### PROBLEM
Reproduce the entire listing exactly as written, apart from its pictures.

### DATA EXCERPT

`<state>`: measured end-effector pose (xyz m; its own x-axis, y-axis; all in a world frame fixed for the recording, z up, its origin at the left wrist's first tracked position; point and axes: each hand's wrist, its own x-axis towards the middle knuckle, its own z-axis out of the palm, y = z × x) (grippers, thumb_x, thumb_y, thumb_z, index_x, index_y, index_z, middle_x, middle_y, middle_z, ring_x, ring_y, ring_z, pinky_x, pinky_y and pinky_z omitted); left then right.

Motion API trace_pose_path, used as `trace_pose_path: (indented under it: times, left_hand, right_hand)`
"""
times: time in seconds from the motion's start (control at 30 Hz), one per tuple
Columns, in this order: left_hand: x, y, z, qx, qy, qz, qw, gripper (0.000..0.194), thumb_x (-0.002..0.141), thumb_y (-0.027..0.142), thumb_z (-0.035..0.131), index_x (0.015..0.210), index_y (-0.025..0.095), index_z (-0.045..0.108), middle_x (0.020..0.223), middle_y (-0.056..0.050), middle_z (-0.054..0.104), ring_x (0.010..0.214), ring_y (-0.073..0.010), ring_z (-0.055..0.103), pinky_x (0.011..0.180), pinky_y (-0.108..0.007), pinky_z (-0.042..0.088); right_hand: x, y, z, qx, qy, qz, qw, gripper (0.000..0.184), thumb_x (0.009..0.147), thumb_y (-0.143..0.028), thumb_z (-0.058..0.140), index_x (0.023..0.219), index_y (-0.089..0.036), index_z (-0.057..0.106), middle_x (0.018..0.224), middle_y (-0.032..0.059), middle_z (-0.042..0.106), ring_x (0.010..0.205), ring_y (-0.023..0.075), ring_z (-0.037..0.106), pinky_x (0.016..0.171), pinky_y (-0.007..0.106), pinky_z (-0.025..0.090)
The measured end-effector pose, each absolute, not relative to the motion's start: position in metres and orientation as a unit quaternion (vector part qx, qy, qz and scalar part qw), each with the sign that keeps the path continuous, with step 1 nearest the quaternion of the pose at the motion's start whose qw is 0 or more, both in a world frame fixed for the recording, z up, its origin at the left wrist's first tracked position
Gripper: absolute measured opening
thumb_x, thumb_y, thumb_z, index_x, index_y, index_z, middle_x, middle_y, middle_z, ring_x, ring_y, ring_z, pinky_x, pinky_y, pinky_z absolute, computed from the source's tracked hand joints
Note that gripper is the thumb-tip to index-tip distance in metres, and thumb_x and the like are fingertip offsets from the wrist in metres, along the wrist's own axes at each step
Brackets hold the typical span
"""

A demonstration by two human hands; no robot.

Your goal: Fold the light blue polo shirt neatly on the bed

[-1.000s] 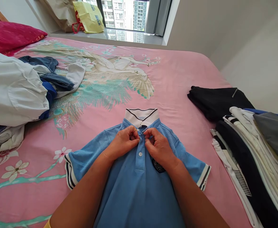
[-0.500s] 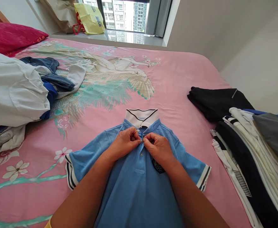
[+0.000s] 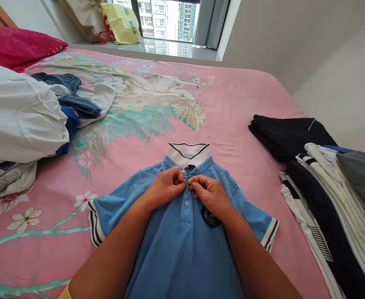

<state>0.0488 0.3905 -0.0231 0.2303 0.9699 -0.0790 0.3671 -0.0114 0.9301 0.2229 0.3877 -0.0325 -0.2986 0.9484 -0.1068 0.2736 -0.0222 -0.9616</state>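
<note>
- The blue polo shirt [image 3: 187,249] lies front up on the bed [image 3: 229,99], in the middle of the view, with its collar [image 3: 188,154] toward the window [image 3: 170,20] and its hem end out of view at the bottom edge.
- The left hand [image 3: 168,185] rests on the shirt's chest, its grip drawn into a pinch, thumb and fingertips at the placket [image 3: 187,216] just below the collar.
- The right hand [image 3: 210,193] mirrors it from the other side, its grip also nearly closed, fingertips on the placket close beside the left hand's; the exact pinch of cloth is too small to tell.
- A pale button [image 3: 187,203] shows on the placket below the fingertips.
- A dark badge [image 3: 211,218] sits on the chest beside the right wrist.
- Both short sleeves spread outward, ending in white cuffs with dark stripes.
- To the right, a stack of folded clothes [image 3: 331,216] lies near the bed's edge, with a folded black garment [image 3: 291,135] just beyond it.
- To the left, a loose heap holds a white garment [image 3: 20,116] and denim [image 3: 79,104], near a deep pink cushion [image 3: 20,45].
- A yellow bag [image 3: 123,25] stands on the windowsill [image 3: 182,51] beside a brown bag [image 3: 85,20].
</note>
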Motion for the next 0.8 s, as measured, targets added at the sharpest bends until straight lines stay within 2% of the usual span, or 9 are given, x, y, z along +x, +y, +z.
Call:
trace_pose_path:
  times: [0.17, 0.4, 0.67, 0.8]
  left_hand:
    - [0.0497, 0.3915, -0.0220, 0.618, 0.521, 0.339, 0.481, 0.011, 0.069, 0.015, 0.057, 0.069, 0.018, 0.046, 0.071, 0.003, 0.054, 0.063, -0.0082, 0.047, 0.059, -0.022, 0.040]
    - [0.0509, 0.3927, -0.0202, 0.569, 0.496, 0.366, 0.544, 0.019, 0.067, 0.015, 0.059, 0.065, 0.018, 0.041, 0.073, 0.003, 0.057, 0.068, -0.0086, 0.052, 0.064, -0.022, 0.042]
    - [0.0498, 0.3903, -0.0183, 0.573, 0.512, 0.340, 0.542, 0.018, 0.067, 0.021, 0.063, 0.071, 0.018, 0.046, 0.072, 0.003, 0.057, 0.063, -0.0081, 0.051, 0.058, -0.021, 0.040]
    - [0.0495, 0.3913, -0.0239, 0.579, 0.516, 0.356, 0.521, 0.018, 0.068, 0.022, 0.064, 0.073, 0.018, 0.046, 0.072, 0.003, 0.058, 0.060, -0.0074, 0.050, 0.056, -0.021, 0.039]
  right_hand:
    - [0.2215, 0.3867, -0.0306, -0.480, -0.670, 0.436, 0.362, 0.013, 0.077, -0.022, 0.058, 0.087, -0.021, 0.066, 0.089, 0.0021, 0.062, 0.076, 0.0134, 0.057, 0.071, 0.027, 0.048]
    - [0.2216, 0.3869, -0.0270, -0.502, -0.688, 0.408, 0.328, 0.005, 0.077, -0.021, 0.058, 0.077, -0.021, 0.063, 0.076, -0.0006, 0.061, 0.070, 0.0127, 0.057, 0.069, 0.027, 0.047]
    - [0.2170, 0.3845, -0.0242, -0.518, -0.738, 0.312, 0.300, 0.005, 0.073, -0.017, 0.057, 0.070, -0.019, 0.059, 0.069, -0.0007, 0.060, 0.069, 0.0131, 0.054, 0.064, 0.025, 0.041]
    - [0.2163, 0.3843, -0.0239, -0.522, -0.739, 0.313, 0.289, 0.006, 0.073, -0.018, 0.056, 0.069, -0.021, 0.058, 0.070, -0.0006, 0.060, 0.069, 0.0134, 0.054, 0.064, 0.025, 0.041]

### PROBLEM SOLUTION
`<state>`: measured end-effector pose (xyz m; its own x-axis, y-axis; all in a world frame fixed for the recording, z up, its origin at the left wrist's first tracked position; point and axes: each hand's wrist, its own x-axis towards the middle knuckle, its own z-axis out of the palm, y = z × x) (grippers, thumb_x, thumb_y, thumb_z, index_x, index_y, index_z, middle_x, middle_y, middle_z, ring_x, ring_y, ring_z, pinky_x, pinky_y and pinky_z omitted); left then right.

Motion API trace_pose_path, used as `trace_pose_path: (indented under it: times, left_hand, right_hand)`
"""
times: time in seconds from the motion's start (control at 30 Hz), one per tuple
Columns, in this order: left_hand: x, y, z, qx, qy, qz, qw, gripper (0.000..0.194), thumb_x (-0.002..0.141), thumb_y (-0.027..0.142), thumb_z (-0.035..0.131), index_x (0.015..0.210), index_y (-0.025..0.095), index_z (-0.045..0.108), middle_x (0.020..0.223), middle_y (-0.056..0.050), middle_z (-0.054..0.104), ring_x (0.010..0.214), ring_y (-0.073..0.010), ring_z (-0.055..0.103), pinky_x (0.011..0.180), pinky_y (-0.108..0.007), pinky_z (-0.042..0.088); right_hand: x, y, z, qx, qy, qz, qw, gripper (0.000..0.184), thumb_x (0.009..0.147), thumb_y (-0.143..0.028), thumb_z (-0.058..0.140), index_x (0.023..0.219), index_y (-0.089..0.036), index_z (-0.057..0.106), middle_x (0.018..0.224), middle_y (-0.032..0.059), middle_z (-0.042..0.106), ring_x (0.010..0.205), ring_y (-0.023..0.075), ring_z (-0.037..0.106), pinky_x (0.016..0.171), pinky_y (-0.007..0.106), pinky_z (-0.025..0.090)
The measured end-effector pose, each absolute, not relative to the motion's start: position in metres and orientation as a unit quaternion (vector part qx, qy, qz and scalar part qw), each with the sign that keeps the path continuous, with step 1 nearest the quaternion of the pose at the motion's start whose qw is 0 or more, both in a world frame fixed for the recording, z up, its origin at the left wrist's first tracked position
Gripper: absolute measured opening
thumb_x, thumb_y, thumb_z, index_x, index_y, index_z, middle_x, middle_y, middle_z, ring_x, ring_y, ring_z, pinky_x, pinky_y, pinky_z absolute, computed from the source's tracked hand joints
Note that gripper is the thumb-tip to index-tip distance in metres, and thumb_x and the like are fingertip offsets from the wrist in metres, along the wrist's own axes at each step
Brackets hold the typical span
"""

A demonstration by two human hands; no robot.

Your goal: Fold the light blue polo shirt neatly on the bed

[-1.000s] 
[-0.500s] 
[+0.000s] 

<state>0.0488 0.3905 -0.0231 0.2303 0.9699 -0.0790 0.3671 -0.0114 0.9301 0.2229 0.3877 -0.0325 -0.2986 0.9484 -0.1068 0.2736 -0.0222 -0.9616</state>
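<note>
- The blue polo shirt [image 3: 187,249] lies front up on the bed [image 3: 229,99], in the middle of the view, with its collar [image 3: 188,154] toward the window [image 3: 170,20] and its hem end out of view at the bottom edge.
- The left hand [image 3: 168,185] rests on the shirt's chest, its grip drawn into a pinch, thumb and fingertips at the placket [image 3: 187,216] just below the collar.
- The right hand [image 3: 210,193] mirrors it from the other side, its grip also nearly closed, fingertips on the placket close beside the left hand's; the exact pinch of cloth is too small to tell.
- A pale button [image 3: 187,203] shows on the placket below the fingertips.
- A dark badge [image 3: 211,218] sits on the chest beside the right wrist.
- Both short sleeves spread outward, ending in white cuffs with dark stripes.
- To the right, a stack of folded clothes [image 3: 331,216] lies near the bed's edge, with a folded black garment [image 3: 291,135] just beyond it.
- To the left, a loose heap holds a white garment [image 3: 20,116] and denim [image 3: 79,104], near a deep pink cushion [image 3: 20,45].
- A yellow bag [image 3: 123,25] stands on the windowsill [image 3: 182,51] beside a brown bag [image 3: 85,20].
</note>
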Motion for the next 0.8 s, as measured, targets added at the sharpest bends until straight lines stay within 2% of the usual span, or 9 are given, x, y, z along +x, +y, +z.
Call:
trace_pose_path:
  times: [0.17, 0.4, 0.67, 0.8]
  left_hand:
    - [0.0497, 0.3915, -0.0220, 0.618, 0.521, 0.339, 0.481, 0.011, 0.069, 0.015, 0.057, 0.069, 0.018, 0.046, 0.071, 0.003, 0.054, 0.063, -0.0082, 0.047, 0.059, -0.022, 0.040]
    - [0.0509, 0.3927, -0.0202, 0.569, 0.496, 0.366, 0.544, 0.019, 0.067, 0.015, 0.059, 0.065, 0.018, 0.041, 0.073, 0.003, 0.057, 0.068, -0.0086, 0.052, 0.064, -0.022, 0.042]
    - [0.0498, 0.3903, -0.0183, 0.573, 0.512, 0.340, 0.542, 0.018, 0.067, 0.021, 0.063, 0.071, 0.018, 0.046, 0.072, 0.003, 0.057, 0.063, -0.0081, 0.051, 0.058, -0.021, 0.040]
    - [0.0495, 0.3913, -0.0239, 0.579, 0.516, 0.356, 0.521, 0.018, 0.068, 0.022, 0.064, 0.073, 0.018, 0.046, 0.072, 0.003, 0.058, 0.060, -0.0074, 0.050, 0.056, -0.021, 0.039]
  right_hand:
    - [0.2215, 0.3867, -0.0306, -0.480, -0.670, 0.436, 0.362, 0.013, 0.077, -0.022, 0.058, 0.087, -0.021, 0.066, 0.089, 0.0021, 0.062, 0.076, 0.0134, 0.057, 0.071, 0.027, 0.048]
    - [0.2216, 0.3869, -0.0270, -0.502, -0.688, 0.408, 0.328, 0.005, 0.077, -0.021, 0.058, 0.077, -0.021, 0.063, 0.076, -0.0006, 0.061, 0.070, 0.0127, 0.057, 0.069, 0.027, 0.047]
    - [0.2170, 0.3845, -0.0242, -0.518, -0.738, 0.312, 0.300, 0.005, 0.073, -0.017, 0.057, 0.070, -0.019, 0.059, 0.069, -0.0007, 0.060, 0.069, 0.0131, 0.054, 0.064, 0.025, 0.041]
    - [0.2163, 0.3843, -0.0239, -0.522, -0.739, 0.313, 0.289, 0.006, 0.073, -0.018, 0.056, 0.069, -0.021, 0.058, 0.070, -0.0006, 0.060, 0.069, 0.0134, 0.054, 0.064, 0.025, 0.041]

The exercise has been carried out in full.